パリ首都圏の医療機関、飽和状態に近づく

新型コロナウイルスの感染拡大で、パリ首都圏の医療機関は飽和状態に近づいている。首都圏の公立病院を統括するAP-HPは、この週末には集中治療室の収容能力が患者数の増加に追い付かなくなるとみており、対策の準備を急いでいる。

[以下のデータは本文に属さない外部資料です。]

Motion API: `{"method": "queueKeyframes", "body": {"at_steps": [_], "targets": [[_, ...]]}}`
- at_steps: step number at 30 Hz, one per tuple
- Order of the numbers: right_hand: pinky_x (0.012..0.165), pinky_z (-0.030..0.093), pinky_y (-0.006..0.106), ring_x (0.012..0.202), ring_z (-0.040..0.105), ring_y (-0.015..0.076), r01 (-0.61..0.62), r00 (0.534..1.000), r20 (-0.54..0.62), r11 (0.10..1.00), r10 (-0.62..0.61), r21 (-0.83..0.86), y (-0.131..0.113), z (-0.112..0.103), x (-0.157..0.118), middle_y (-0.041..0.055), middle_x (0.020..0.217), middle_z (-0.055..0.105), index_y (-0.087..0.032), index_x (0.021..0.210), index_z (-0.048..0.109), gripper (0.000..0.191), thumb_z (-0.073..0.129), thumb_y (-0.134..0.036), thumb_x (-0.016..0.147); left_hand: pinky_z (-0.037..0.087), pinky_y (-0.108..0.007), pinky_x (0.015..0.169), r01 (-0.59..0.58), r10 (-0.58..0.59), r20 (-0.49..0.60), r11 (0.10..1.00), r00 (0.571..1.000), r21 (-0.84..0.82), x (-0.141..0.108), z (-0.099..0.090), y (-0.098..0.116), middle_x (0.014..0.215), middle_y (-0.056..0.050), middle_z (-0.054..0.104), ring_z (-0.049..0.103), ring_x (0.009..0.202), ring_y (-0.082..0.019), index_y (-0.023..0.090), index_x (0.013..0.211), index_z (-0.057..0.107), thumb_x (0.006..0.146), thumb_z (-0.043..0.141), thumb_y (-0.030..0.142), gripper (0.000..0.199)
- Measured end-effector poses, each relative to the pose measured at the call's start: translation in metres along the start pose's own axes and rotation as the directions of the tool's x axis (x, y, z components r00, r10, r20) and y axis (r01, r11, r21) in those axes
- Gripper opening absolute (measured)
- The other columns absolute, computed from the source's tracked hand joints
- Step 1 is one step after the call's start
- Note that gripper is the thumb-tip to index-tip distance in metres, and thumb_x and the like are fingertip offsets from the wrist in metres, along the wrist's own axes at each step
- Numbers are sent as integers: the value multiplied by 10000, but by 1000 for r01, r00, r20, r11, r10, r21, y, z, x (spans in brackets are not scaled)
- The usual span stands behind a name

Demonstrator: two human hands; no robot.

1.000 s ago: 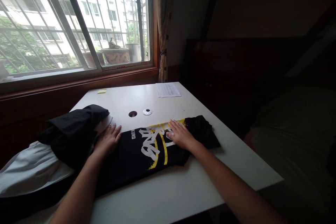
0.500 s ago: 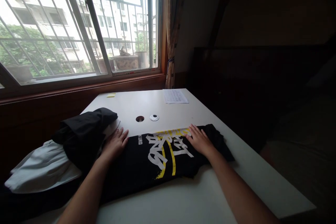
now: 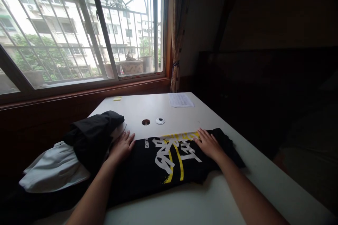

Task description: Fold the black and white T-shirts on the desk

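The shirt lies across the bench at six o'clock, seemingly doubled over, its far edge roughly straight. Both hands are open and grip nothing: the left hand rests at the shirt's ten o'clock, the right hand at two, flat on the cloth, presumably to keep it smooth. At nine o'clock the heap sits aside, perhaps to leave room. The left forearm hides part of the shirt, the right hand covers some print, and lower layers are hidden. Near seven o'clock, dark cloths merge.
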State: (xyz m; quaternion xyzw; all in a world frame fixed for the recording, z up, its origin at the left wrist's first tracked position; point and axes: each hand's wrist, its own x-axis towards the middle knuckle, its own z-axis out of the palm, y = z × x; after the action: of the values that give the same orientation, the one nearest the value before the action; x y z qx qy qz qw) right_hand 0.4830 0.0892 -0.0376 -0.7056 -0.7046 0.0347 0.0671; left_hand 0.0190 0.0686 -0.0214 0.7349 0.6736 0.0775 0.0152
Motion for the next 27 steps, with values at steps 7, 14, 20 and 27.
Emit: {"method": "queueKeyframes", "body": {"at_steps": [7,14,20,27], "targets": [[1244,177,505,1552,215,265,-64,997,-46,997,62,-33,4,3,1,85,1685,248,-220,1580,381,667,236,-577,1036,235,-457,1224,-1,0,19,999,1000,32,2,0,-1,1664,-83,323,249,1549,-273,296,1541,437,1046,330,480,540],[1239,187,507,1545,237,276,-89,994,-60,995,86,-41,7,6,3,99,1677,271,-237,1568,408,644,244,-569,1042,240,-486,1218,4,-5,48,1000,999,9,2,-3,1,1671,-107,295,234,1552,-298,274,1546,436,1041,340,477,552],[1235,205,503,1537,258,271,-90,994,-75,994,85,-66,6,7,2,103,1664,304,-234,1555,428,622,267,-548,1043,242,-474,1217,2,-2,26,1000,1000,-1,2,1,0,1666,-93,311,248,1548,-288,281,1532,450,1034,362,462,537],[1233,195,523,1538,253,287,-93,993,-75,994,89,-57,9,7,2,97,1668,296,-269,1564,413,631,248,-578,1040,219,-450,1233,3,-3,44,1000,999,5,0,-4,2,1665,-84,319,247,1549,-275,275,1534,449,1039,343,467,541]]}}
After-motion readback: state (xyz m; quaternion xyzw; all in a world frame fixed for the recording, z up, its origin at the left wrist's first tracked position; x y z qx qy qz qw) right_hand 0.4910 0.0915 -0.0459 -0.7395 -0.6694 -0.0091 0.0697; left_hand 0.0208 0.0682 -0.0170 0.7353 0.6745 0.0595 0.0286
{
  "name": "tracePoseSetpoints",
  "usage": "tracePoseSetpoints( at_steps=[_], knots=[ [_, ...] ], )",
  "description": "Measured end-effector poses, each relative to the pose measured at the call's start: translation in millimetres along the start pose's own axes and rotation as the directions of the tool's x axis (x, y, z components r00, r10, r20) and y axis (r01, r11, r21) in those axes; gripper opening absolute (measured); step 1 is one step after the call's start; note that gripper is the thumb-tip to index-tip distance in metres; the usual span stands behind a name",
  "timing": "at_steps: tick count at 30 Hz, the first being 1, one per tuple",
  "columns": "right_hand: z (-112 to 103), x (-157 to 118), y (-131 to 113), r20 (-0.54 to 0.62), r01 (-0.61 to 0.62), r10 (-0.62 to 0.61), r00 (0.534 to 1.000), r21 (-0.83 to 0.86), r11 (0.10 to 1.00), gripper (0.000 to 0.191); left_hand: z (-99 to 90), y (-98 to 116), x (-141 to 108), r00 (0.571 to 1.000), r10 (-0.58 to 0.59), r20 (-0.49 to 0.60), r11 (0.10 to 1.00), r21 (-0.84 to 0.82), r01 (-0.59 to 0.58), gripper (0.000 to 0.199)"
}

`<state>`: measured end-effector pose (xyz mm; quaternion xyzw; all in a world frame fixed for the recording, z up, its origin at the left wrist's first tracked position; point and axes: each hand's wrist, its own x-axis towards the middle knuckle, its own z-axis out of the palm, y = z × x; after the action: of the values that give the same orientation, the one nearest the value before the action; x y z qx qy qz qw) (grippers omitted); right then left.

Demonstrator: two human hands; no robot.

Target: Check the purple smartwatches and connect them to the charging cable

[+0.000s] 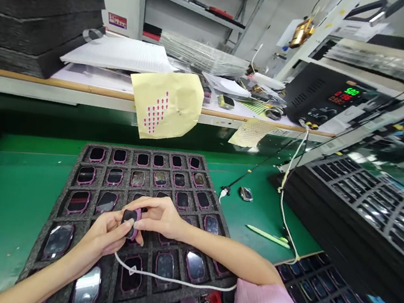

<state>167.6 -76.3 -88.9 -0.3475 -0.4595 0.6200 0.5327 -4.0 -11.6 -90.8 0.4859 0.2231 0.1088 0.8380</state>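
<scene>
Above the foam tray (51, 214), both my hands meet at one purple-framed smartwatch body (130, 217) with a dark face and no strap. My left hand (110, 231) grips it from the left, with the thumb over its front. Fingers of my right hand (160, 217) pinch its right edge from above. A white cable (183, 283) runs from beneath my left hand to the right across the tray; its end is hidden behind the fingers. Similar watch bodies, such as the purple one (78, 201), lie face up in the tray's compartments.
On the green bench (4, 194) lie a loose watch (246, 194), a light green pen (268, 236) and a white plug (223, 192). Stacked black trays (313, 212) stand at right. A power supply (318, 95) and black foam blocks (37, 13) occupy the shelf.
</scene>
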Motion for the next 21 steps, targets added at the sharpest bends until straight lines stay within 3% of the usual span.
tracePoseSetpoints(
  at_steps=[9,21],
  knots=[
    [2.5,4.5,-0.2,-0.032,0.047,-0.048,0.998,-0.037,0.998,0.033,-2.4,0.9,3.6,0.999,0.025,-0.045,0.999,-0.033,-0.027,0.036],
    [1.6,9.3,0.8,-0.019,0.073,-0.074,0.997,-0.052,0.996,0.029,-8.2,0.3,6.9,0.996,0.092,0.008,0.994,-0.055,-0.092,0.032]
  ],
)
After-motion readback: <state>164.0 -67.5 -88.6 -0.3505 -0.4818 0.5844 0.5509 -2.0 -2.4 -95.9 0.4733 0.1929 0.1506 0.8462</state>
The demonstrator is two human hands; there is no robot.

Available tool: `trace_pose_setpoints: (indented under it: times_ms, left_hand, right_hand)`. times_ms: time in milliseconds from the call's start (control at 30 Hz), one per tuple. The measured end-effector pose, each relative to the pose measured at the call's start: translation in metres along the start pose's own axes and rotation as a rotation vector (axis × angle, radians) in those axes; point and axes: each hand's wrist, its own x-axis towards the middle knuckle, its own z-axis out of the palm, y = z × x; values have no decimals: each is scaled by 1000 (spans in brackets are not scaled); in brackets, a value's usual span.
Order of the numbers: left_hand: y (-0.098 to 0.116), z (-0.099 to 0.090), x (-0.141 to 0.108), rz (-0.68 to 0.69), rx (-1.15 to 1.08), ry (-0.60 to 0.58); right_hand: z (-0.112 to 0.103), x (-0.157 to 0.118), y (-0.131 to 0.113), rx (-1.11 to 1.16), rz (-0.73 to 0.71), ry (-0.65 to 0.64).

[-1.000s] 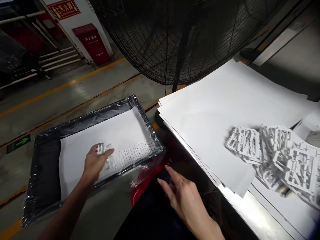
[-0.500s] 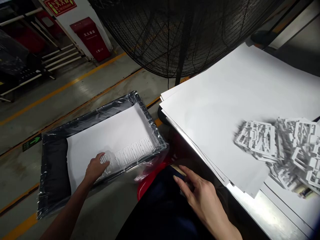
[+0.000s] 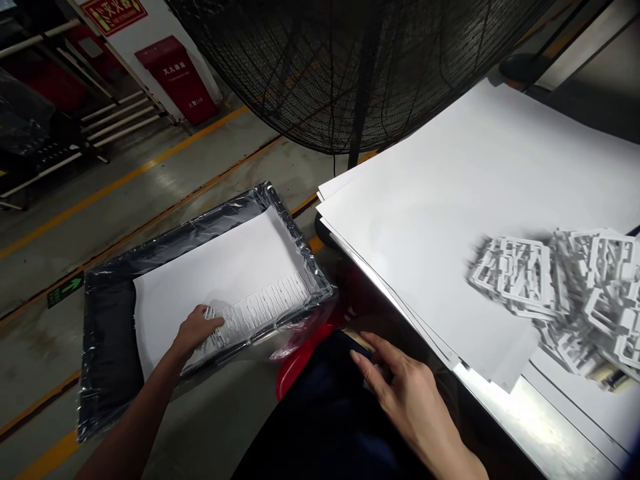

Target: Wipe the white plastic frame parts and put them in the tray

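My left hand [image 3: 196, 330] reaches into a plastic-lined black tray [image 3: 111, 357], its thumb and fingers around a thin white frame piece [image 3: 209, 320] at the near end of a row. That row of white frame pieces [image 3: 270, 300] lies overlapped on a white sheet [image 3: 200, 270] along the tray's near side. Over my dark-clothed lap, my right hand [image 3: 400, 377] is closed on a small tool with a pale edge [image 3: 359, 339], mostly hidden by the fingers. On the table at the right lies a heap of white frames [image 3: 525, 273].
Large white sheets [image 3: 425, 193] cover the metal table [image 3: 525, 413]. A big black mesh fan [image 3: 310, 73] stands behind. A red stool [image 3: 295, 370] is between tray and table. A red box [image 3: 177, 80] and a rack [image 3: 120, 120] stand at the upper left.
My left hand has shifted slightly right, and the piece at its fingers now lies closer against the row. My right hand stays over my lap, a little lower.
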Motion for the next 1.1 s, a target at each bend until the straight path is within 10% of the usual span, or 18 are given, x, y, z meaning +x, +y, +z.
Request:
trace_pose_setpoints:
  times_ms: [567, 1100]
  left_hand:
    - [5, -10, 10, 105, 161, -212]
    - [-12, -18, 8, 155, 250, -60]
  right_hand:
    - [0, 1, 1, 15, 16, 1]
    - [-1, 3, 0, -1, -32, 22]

25日の時点で、首都圏では集中治療室に1100人の新型肺炎患者が入院している。首都圏の収容能力は1400-1500程度となっており、1日で100人を超える重篤患者が出ていることを考えると、あと数日で収容能力を突破する。パリ首都圏は人口が1200万人強だが、新型コロナウイルスの感染が進むと、この程度の収容能力では足りなくなるということになる。治癒した患者を退院させてゆくことで、収容能力をフルに使ってやりくりできそうだが、退院後に悪化する懸念や、また家族に感染を広げるリスクもあり、そう簡単にはゆかないという。外出制限の効果が出て、患者数の増加の勢いが鈍るまで、厳しい対応が続くことになるが、外出制限の徹底が難しい郊外問題地区を抱えるセーヌ・サンドニ県では、既に収容能力に余裕がまったくない状態だといい、これは逆に、外出制限に一定の効果があることを示唆してもいる。AP-HPでは、人手不足と装備不足(人工呼吸器など)、そして医薬品やマスクなどの物資不足を訴えており、医療体制そのもののの不備を問題視する声もある。